Will the law be let take its course, or be tamed?

Will the law be let take its course, or be tamed?

Despite India's proud wrestlers - who have won accolades for the country through gold medals at the Olympics and Commonwealth Games and other contests - showing immense patience, the establishment is still unmoved and flexing its muscles against their protests of attrition. Instead of booking the culprit against whom ample evidence has been furnished by reputed wrestlers and bringing him before law, the Central government is turning a deaf year to their case. And the prime minister, who is given to going eloquent about development for all and security to girls, has not so far made his mann ki baath (his mind) clear on the issue. As for the home minister, who leads the task of protecting the citizens, wrapped up the matter last Saturday after prolonged midnight discussion with the platitude 'the law will take its own course'. The reaction of the wrestlers who took part in the talks was that the Home Minister's response fell short of their expectation. The protesters had in fact started their protest at Jantar Mantar alleging that the ruling establishment instead of allowing the law to take its course, actually arm-twisted it in the path they dictated. But the Delhi Police, which comes under the Central government, declared even the protest illegal, blocked it, took control of Jantar Mantar and banned the protest. Finally, left with no choice, the athletes decided to throw their medals into the Ganga. That was a painful re-enactment of what boxer Muhammd Ali Clay, who despite winning the world champion title in 1960 got helpless against torture of colour discrimination and threw his gold medal into the Ohio River.

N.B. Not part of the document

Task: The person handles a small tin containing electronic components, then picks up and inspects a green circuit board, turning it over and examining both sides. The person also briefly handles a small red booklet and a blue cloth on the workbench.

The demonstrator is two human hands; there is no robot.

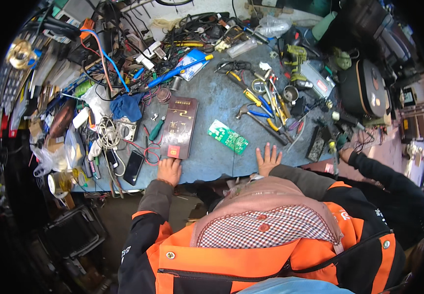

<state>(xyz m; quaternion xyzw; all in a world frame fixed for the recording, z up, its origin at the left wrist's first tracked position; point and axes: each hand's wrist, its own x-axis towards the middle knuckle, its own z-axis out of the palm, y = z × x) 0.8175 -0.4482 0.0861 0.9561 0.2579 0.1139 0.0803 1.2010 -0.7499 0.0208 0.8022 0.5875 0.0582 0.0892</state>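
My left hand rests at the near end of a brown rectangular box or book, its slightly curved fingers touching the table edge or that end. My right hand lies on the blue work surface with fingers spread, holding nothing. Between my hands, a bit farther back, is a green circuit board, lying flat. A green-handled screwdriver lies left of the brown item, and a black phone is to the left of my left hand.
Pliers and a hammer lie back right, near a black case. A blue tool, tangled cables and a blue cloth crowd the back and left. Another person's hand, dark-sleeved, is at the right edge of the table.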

Here again the stars were ones who were holding a futile protest against torture. But in the meantime, the hero of the farmers' agitation, Rakesh Tikait, dissuaded them from it and bought an interim respite. Thus, the demand they raised was revised to the arrest of WFI President and BJP MP from Uttar Pradesh Brij Bhushan Singh by June 9. It was following this that they met Home Minister on Saturday night at his residence. The hour-long talks ended with a disappointing outcome, as the first reactions of the protesters made clear.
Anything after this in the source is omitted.